REQUIREMENT: Produce as output only the lines below starting at the line with "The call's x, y" and continuing through the line with "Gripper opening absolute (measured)", each one exactly as written.
Segment Start: SOURCE DATA
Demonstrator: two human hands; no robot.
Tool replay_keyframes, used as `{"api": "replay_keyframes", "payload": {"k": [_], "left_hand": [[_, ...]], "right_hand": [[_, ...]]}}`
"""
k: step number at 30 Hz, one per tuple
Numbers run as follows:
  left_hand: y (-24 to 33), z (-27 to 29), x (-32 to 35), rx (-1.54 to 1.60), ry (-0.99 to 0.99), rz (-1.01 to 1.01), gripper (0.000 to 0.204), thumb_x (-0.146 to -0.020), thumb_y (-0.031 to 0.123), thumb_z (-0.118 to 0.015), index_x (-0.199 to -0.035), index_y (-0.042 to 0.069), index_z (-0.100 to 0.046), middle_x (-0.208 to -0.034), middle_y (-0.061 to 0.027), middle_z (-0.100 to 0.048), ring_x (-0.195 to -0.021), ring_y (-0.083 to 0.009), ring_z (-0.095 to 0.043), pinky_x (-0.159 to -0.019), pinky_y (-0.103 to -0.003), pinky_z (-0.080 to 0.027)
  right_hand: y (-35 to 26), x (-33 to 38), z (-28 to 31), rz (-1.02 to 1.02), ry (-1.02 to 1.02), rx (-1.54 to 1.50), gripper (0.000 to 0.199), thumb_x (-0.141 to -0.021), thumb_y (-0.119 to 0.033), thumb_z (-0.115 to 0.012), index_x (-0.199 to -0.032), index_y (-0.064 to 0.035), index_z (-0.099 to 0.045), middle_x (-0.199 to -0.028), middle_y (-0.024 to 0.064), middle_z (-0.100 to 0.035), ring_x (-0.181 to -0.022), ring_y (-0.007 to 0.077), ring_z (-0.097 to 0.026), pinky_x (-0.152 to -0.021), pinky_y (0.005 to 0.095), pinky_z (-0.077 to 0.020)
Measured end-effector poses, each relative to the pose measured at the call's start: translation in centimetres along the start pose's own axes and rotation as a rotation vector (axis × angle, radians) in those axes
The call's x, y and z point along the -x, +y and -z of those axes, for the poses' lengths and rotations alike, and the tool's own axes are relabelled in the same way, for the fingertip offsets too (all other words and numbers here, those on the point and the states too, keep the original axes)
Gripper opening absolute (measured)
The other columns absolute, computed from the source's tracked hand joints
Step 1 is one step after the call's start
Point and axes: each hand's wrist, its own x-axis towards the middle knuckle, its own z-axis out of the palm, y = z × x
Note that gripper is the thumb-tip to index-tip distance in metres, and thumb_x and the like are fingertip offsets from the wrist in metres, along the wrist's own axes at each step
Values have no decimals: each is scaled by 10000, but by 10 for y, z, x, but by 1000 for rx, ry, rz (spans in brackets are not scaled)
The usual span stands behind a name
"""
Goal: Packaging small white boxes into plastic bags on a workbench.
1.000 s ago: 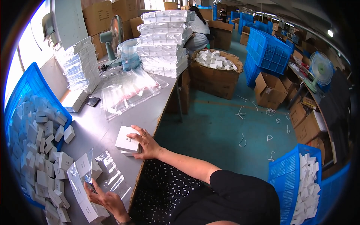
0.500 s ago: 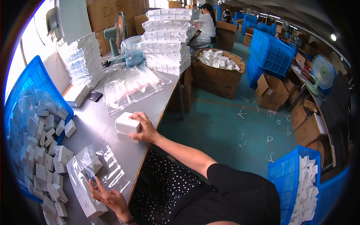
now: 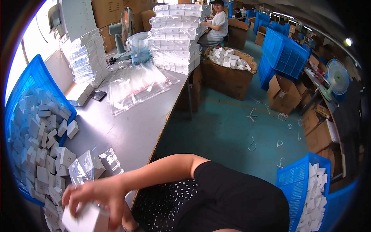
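Note:
My right hand (image 3: 102, 193) reaches across to the lower left of the table, fingers closed over a white box (image 3: 87, 221), slightly blurred; whether it is one box or two pressed together I cannot tell. Of my left hand (image 3: 128, 219) only a part near the wrist shows, below the right forearm; its fingers are hidden. Just beyond my right hand lies a clear plastic bag (image 3: 81, 169) with white boxes in it, its loose film spread on the table.
Loose white boxes (image 3: 42, 154) spill from a tipped blue crate (image 3: 42, 77) at the left. Clear bags (image 3: 135, 87), stacked wrapped packs (image 3: 174, 38) and a fan (image 3: 125, 29) stand farther back. A person (image 3: 218, 23) sits beyond. Another blue crate (image 3: 295, 189) stands at right.
My right hand has carried the white box from the middle of the table toward me and left, over the near end of the bag. My left hand is now mostly covered.

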Motion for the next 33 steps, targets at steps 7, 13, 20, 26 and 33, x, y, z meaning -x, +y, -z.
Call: {"api": "replay_keyframes", "payload": {"k": [7, 13, 20, 26, 33], "left_hand": [[69, 28, 0, -196, 116, -270, 759, -683, -142, -412, -1435, -38, -425, -1503, -199, -407, -1423, -363, -353, -1174, -431, -266], [79, 24, 1, -224, 108, -243, 808, -651, -180, -378, -1438, -11, -445, -1524, -181, -385, -1426, -365, -349, -1148, -433, -302], [61, 40, 26, -347, 95, -210, 621, -656, -177, -442, -1194, 17, -685, -1472, -194, -466, -1329, -360, -463, -1051, -369, -406], [89, 38, 27, -342, 129, -265, 467, -695, -104, -515, -1113, -13, -701, -1302, -120, -632, -1071, -332, -576, -976, -406, -423], [90, 63, 42, -394, 260, -99, 531, -727, -89, -539, -1252, -46, -606, -1359, -111, -592, -985, -312, -604, -896, -388, -495]], "right_hand": [[-1, 170, 88, -456, 491, 1036, 805, -611, -327, -829, -1312, -143, -480, -1404, 223, -381, -1296, 400, -432, -1053, 510, -419], [-18, 217, 85, -849, 365, 1218, 844, -613, -320, -850, -1350, -220, -450, -1470, 207, -297, -1282, 471, -414, -1070, 545, -406], [0, 225, 81, -752, 375, 1153, 836, -605, -377, -861, -1330, -175, -498, -1472, 220, -333, -1337, 462, -375, -1112, 517, -359], [-11, 223, 111, -669, 356, 971, 758, -547, -350, -851, -1228, -119, -614, -1429, 247, -421, -1346, 408, -410, -1098, 471, -386], [34, 152, 79, -630, 321, 188, 790, -493, -296, -792, -1222, -71, -587, -1440, 210, -430, -1308, 340, -456, -1067, 460, -389]]}}
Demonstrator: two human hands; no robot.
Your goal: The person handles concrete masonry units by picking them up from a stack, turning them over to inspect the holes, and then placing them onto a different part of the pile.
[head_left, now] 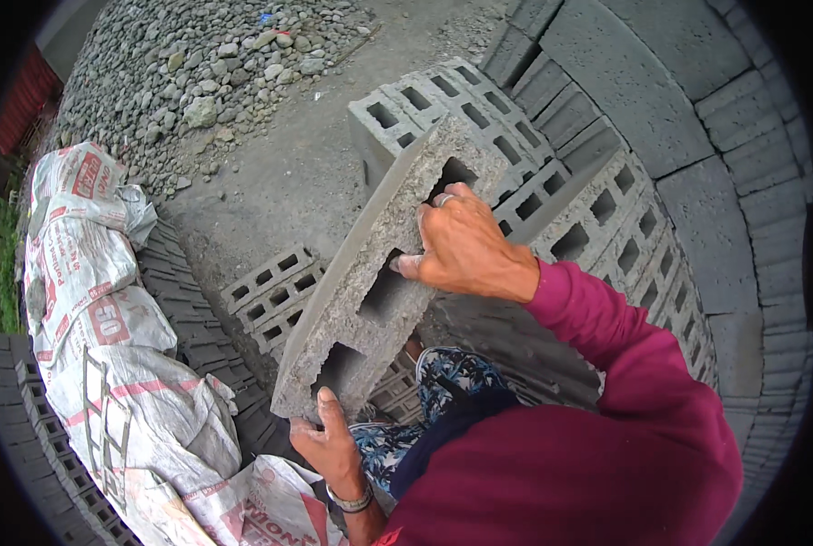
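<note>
A grey concrete hollow block [390, 320], with three rectangular holes along its face, is held up tilted in front of my body. My right hand [474, 244] grips its upper part, with fingers hooked into the top hole and the thumb in the middle one. At the lower end my left hand [331, 452] holds the block, its thumb at the edge of the bottom hole and its other fingers mostly hidden underneath. Just beyond the block stands a stack of similar hollow blocks [395, 115].
More stacked blocks [604, 207] rise at the right, beside a tall wall of blocks [620, 86]. Printed white sacks [106, 282] cover a block row at the left. A few blocks [277, 293] lie on the ground, and a gravel pile [201, 77] sits at the far left.
</note>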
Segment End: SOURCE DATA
EXPECTED ANSWER:
The call's x, y and z point along the -x, +y and -z of those axes, for the poses' lengths and rotations alike, and the tool's own axes are relabelled in the same way, for the fingertip offsets too (all other words and numbers here, those on the point and the states too, keep the original axes)
Gripper opening absolute (measured)

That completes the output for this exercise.